Start by identifying which elevated rights are actually task-bound and which are permanently assigned by habit. Then move privileged access into just-in-time workflows with expiry, approval evidence, and session recording so operations remain possible while the standing exposure window is removed.

Why This Matters for Security Teams

For federal teams, standing privilege is not just an access hygiene issue. It is an operational risk multiplier. The challenge is that privileged accounts, service accounts, API keys, and admin roles often remain permanently enabled because removing them feels disruptive. That approach leaves broad access in place long after the task is finished, which is exactly what attackers look for. NHIMG research shows that 97% of NHIs carry excessive privileges, and 90% of IT leaders say proper NHI management is essential to zero trust. Ultimate Guide to NHIs — Key Challenges and Risks helps frame why this becomes an enterprise exposure rather than a local admin convenience.

The security goal is not to eliminate privileged work. It is to convert permanent privilege into temporary, auditable authority that exists only when needed. That means defining task-bound access, proving identity at the workload level, and revoking rights automatically when the task ends. Standards guidance from OWASP Non-Human Identity Top 10 and CISA cyber threat advisories both point to the same operational reality: long-lived credentials and broad entitlements are routine failure points. In practice, many security teams encounter privilege sprawl only after an incident review shows the access was always there.

How It Works in Practice

The most effective pattern is to separate eligibility from activation. A user, operator, or workload can remain eligible for a privileged function without holding standing access all day. When the task begins, a just-in-time workflow issues short-lived access with a clear scope, an expiry, and evidence of approval. For federal operations, that usually means pairing privileged access management with session recording, ticket binding, and policy checks at request time rather than relying on static role membership.
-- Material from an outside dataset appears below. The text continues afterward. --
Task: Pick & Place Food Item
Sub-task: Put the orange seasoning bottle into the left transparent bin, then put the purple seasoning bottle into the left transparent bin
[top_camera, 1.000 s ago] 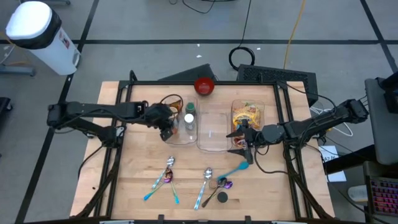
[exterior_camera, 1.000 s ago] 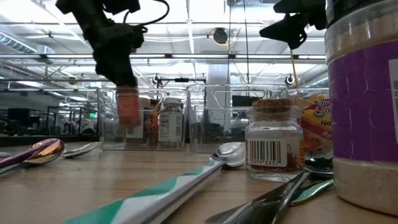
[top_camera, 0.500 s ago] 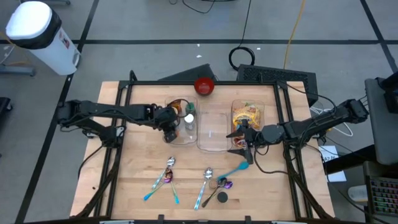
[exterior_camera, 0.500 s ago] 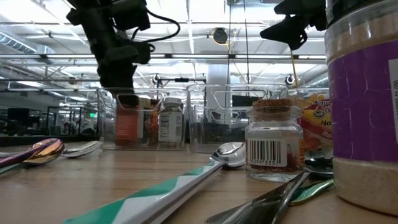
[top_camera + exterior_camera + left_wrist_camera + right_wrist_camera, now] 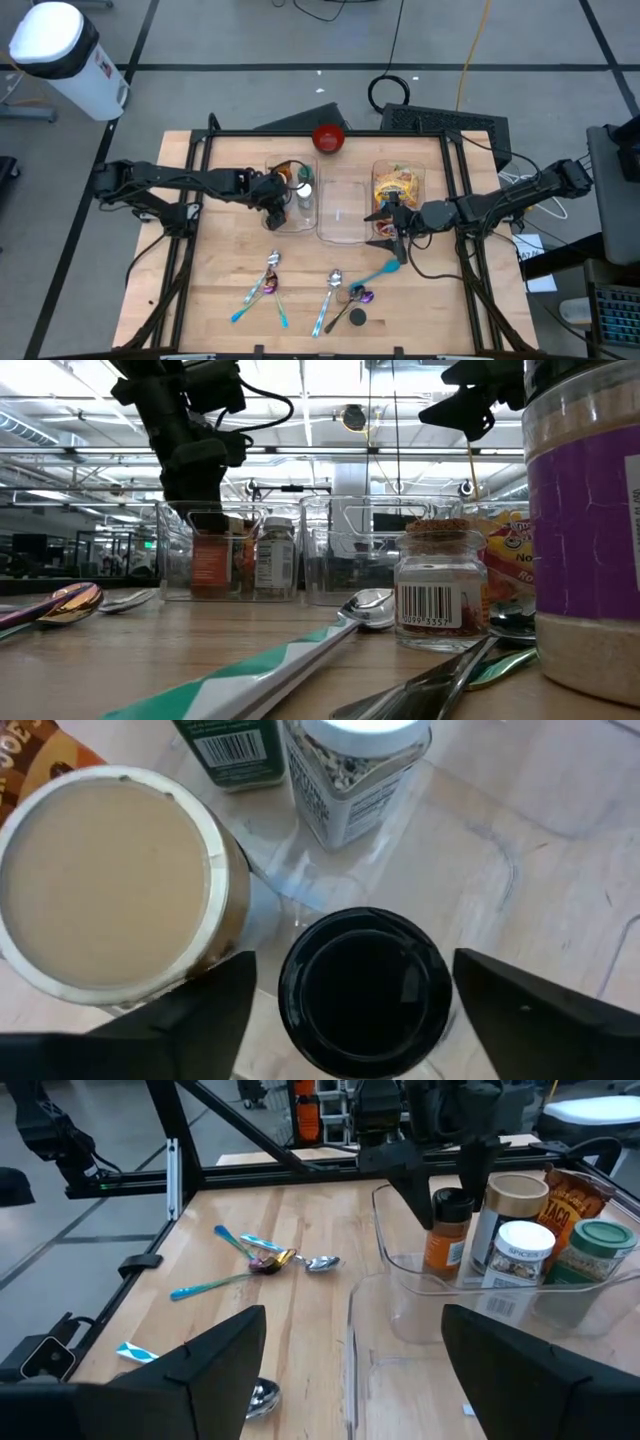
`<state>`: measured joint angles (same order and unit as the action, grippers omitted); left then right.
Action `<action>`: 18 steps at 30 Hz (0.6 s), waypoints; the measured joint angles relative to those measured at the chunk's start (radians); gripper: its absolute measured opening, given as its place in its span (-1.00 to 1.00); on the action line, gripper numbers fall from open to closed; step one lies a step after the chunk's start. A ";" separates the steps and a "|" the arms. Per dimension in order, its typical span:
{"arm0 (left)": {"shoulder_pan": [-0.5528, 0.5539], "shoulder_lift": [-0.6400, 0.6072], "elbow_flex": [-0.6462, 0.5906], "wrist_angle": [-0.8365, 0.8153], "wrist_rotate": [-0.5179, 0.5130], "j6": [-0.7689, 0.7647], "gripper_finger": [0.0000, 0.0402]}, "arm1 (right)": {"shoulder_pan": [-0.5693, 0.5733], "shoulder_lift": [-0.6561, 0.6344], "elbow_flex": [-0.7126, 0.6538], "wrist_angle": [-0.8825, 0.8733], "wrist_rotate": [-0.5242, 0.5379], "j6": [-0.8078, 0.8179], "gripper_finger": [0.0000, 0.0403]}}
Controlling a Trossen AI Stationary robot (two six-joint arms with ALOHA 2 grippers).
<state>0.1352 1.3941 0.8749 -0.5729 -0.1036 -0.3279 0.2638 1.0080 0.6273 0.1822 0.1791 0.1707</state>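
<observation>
- The orange spice jar with a black cap (image 5: 365, 988) stands upright in my left-hand clear bin (image 5: 291, 222), at its near corner, directly below my left gripper (image 5: 270, 205).
- My left arm reaches in from the left edge of the table, wrist bent downward over that bin; my fingers (image 5: 200, 1015) stand apart on either side of the cap, not touching it.
- My right arm stretches in from the right side, its gripper (image 5: 388, 226) hovering with fingers spread near the right-hand bin's front corner, holding nothing.
- Three clear bins sit in a row mid-table.
- The left bin holds four upright containers: the black-capped jar, a tan-lidded canister (image 5: 108, 880), a white-capped shaker (image 5: 355, 770) and a green-lidded jar (image 5: 594, 1255), with a taco seasoning packet (image 5: 577, 1188) behind them.
- The middle bin (image 5: 342, 212) looks bare; the right bin (image 5: 400, 185) holds colourful snack packets.
- A red bowl (image 5: 329, 138) sits behind the bins.
</observation>
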 joint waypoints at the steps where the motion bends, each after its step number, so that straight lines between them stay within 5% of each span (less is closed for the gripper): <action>1: 0.000 -0.002 0.000 -0.001 0.000 0.000 0.78 | 0.000 0.000 0.000 0.000 0.000 0.000 0.45; 10: 0.000 -0.103 0.068 -0.049 0.067 0.025 0.96 | 0.000 0.000 0.000 -0.003 -0.008 0.008 0.45; 18: -0.024 -0.314 0.082 -0.017 0.058 0.035 0.94 | 0.009 -0.027 0.000 0.000 -0.162 0.065 0.45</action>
<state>0.1114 1.0801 0.9568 -0.5894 -0.0455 -0.2932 0.2728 0.9809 0.6273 0.1826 0.0172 0.2352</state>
For non-human identities, the identity primitive should be the workload itself, not a shared secret stored for convenience. Current guidance suggests using workload identity and short-lived tokens so the system can prove what the agent or service is, then authorize what it is trying to do in context. That is the practical bridge between zero standing privilege and continuous operations. NHI Mgmt Group research shows 71% of NHIs are not rotated within recommended time frames, which makes expiry and automated revocation more than a preference.

  • Use JIT approval for admin actions that are not continuously required.
  • Bind activation to a change record, incident, or approved maintenance window.
  • Issue short-lived secrets or tokens with automatic revocation on completion.
  • Record the session so reviewers can validate what happened without keeping access open.
  • Prefer workload identity over shared passwords, static keys, or long-lived certificates.

Where organisations already use policy-as-code, the best practice is evolving toward real-time evaluation at each privileged request, not a one-time group assignment. Controls like NIST SP 800-53 Rev 5 Security and Privacy Controls support the underlying access control and audit requirements, but the operational design has to make privilege temporary by default. These controls tend to break down in legacy flat networks where shared admin accounts and manual approvals still dominate because revocation and session binding are hard to automate.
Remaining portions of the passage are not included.